§ Try it: All of the listing, from first line to last, should be output exactly; the pictures stay out.

§ Input data:
■ ■ ■ ■ ■
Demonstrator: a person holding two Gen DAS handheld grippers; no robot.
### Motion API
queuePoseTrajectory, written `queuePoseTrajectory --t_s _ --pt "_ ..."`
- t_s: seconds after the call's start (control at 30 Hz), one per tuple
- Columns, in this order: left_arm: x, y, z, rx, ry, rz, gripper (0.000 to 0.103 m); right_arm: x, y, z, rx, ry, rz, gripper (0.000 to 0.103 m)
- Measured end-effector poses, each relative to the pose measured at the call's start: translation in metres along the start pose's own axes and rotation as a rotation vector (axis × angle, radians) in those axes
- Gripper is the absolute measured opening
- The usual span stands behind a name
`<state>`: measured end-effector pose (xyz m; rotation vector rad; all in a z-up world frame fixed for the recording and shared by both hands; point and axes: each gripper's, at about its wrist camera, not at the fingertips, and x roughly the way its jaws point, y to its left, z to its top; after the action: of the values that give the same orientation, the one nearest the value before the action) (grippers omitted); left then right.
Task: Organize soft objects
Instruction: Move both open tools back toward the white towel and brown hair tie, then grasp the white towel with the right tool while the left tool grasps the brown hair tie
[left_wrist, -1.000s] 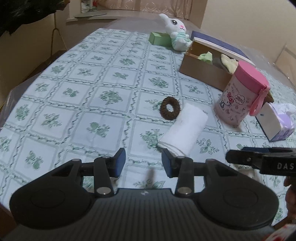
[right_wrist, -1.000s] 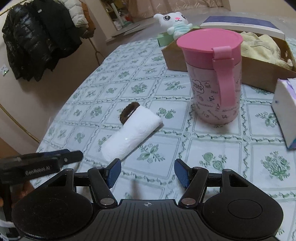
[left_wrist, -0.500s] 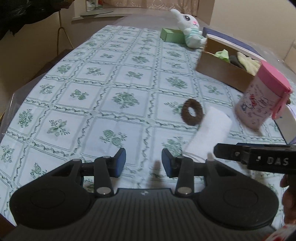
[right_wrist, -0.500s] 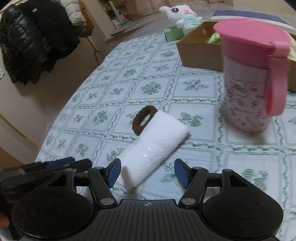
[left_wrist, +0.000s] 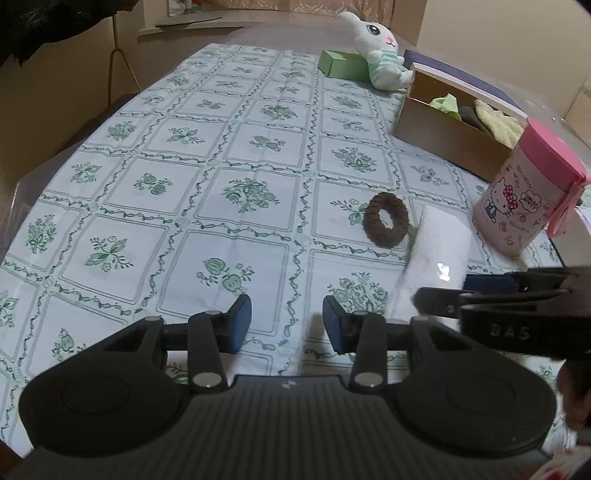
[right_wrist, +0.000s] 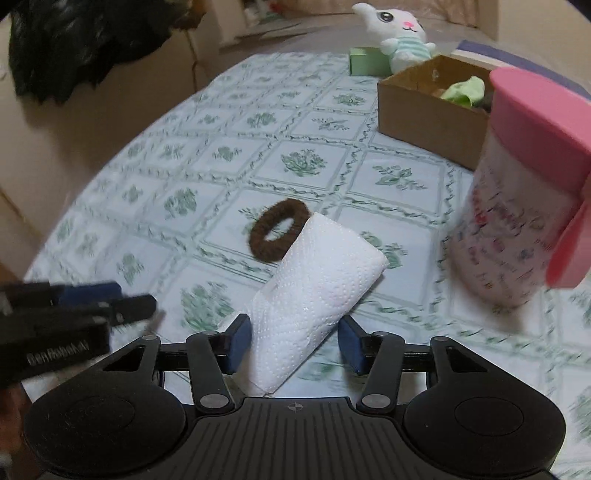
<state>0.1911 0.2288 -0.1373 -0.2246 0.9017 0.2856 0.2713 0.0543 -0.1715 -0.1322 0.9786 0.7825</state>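
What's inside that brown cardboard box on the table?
The cardboard box holds soft cloths: a light green one, a dark one and a cream one. Its walls and the pink canister hide anything underneath.

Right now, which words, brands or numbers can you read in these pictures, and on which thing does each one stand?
"DAS": on the side of the right gripper, in the left wrist view.
"GenRobot.AI", blurred and only roughly legible: on the side of the left gripper, in the right wrist view.
Small print beside the cartoon on the pink canister: too small to read.
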Motion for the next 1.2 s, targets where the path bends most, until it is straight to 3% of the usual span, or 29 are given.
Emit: queuePoseTrajectory --t_s 0.2,0.33,0.47,0.6,0.7,0.83,1.03,1.2 --pt "-0.002 -0.006 0.001 0.018 -0.01 -0.039 0.038 -0.015 -0.021 -0.002 -0.161 -0.003 -0.027 0.054" --pt "-0.001 -0.011 0.003 0.036 -0.016 -0.053 0.038 -0.022 -0.029 -0.003 -0.093 -0.041 -0.03 0.068" --pt "0.001 -0.015 0.006 0.052 -0.017 -0.059 0.038 -0.019 -0.025 -0.002 0.008 -0.07 -0.031 0.069" --pt "0.005 -0.018 0.01 0.066 -0.018 -0.069 0.038 -0.007 -0.016 -0.005 -0.015 -0.079 -0.069 0.069" --pt "0.009 -0.023 0.013 0.089 -0.02 -0.081 0.038 -0.002 -0.015 -0.008 -0.08 -0.119 -0.106 0.059" --pt "0.017 -0.032 0.019 0.13 -0.025 -0.11 0.039 0.001 -0.022 -0.005 -0.124 -0.146 -0.089 0.048" --pt "0.041 -0.05 0.03 0.219 -0.022 -0.152 0.04 0.007 -0.033 0.0 -0.125 -0.159 -0.08 0.046" --pt "0.059 -0.062 0.039 0.287 -0.03 -0.136 0.04 0.009 -0.037 0.0 -0.118 -0.161 -0.065 0.046"
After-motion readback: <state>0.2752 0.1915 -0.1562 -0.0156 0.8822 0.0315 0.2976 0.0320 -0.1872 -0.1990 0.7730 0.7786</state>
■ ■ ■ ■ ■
§ Reply:
Demonstrator: a person holding two Gen DAS handheld grippers; no robot.
### Motion API
queuePoseTrajectory, written `queuePoseTrajectory --t_s _ --pt "_ ..."`
- t_s: seconds after the call's start (control at 30 Hz), one per tuple
- Columns, in this order: left_arm: x, y, z, rx, ry, rz, gripper (0.000 to 0.103 m); right_arm: x, y, z, rx, ry, rz, gripper (0.000 to 0.103 m)
- Measured end-effector poses, each relative to the pose measured at the call's start: translation in metres along the start pose's own axes and rotation as a rotation vector (axis × angle, radians) in those axes
- Gripper is the absolute measured opening
- The usual span stands behind a name
`<state>`: measured end-effector pose (xyz m; rotation vector rad; all in a z-up world frame fixed for the recording and shared by both hands; point and axes: each gripper's, at about its wrist camera, not at the fingertips, and x roughly the way its jaws point, y to its left, z to its top; after the action: of the values that give the same orientation, the one nearest the value before the action) (grippers omitted); left then right.
Task: Organize soft objects
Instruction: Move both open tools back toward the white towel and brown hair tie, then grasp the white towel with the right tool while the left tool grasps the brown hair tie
[left_wrist, -1.000s] 
[right_wrist, -1.000s] 
[left_wrist, -0.500s] 
[right_wrist, -0.500s] 
[left_wrist, +0.000s] 
[right_wrist, +0.000s] 
<state>0.1911 0.2288 -0.1373 -0.2246 0.9017 0.2856 0.2713 0.0543 -0.1715 -0.1322 0.9786 0.7825</state>
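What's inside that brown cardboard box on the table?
The cardboard box holds soft cloths: a light green one, a dark one and a cream one. Its walls and the pink canister hide anything underneath.

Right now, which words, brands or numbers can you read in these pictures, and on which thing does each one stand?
"DAS": on the side of the right gripper, in the left wrist view.
"GenRobot.AI", blurred and only roughly legible: on the side of the left gripper, in the right wrist view.
Small print beside the cartoon on the pink canister: too small to read.
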Motion for the next 1.2 s, targets where the path bends most, until it is straight to 3% of the usual span, or 29 are given.
Emit: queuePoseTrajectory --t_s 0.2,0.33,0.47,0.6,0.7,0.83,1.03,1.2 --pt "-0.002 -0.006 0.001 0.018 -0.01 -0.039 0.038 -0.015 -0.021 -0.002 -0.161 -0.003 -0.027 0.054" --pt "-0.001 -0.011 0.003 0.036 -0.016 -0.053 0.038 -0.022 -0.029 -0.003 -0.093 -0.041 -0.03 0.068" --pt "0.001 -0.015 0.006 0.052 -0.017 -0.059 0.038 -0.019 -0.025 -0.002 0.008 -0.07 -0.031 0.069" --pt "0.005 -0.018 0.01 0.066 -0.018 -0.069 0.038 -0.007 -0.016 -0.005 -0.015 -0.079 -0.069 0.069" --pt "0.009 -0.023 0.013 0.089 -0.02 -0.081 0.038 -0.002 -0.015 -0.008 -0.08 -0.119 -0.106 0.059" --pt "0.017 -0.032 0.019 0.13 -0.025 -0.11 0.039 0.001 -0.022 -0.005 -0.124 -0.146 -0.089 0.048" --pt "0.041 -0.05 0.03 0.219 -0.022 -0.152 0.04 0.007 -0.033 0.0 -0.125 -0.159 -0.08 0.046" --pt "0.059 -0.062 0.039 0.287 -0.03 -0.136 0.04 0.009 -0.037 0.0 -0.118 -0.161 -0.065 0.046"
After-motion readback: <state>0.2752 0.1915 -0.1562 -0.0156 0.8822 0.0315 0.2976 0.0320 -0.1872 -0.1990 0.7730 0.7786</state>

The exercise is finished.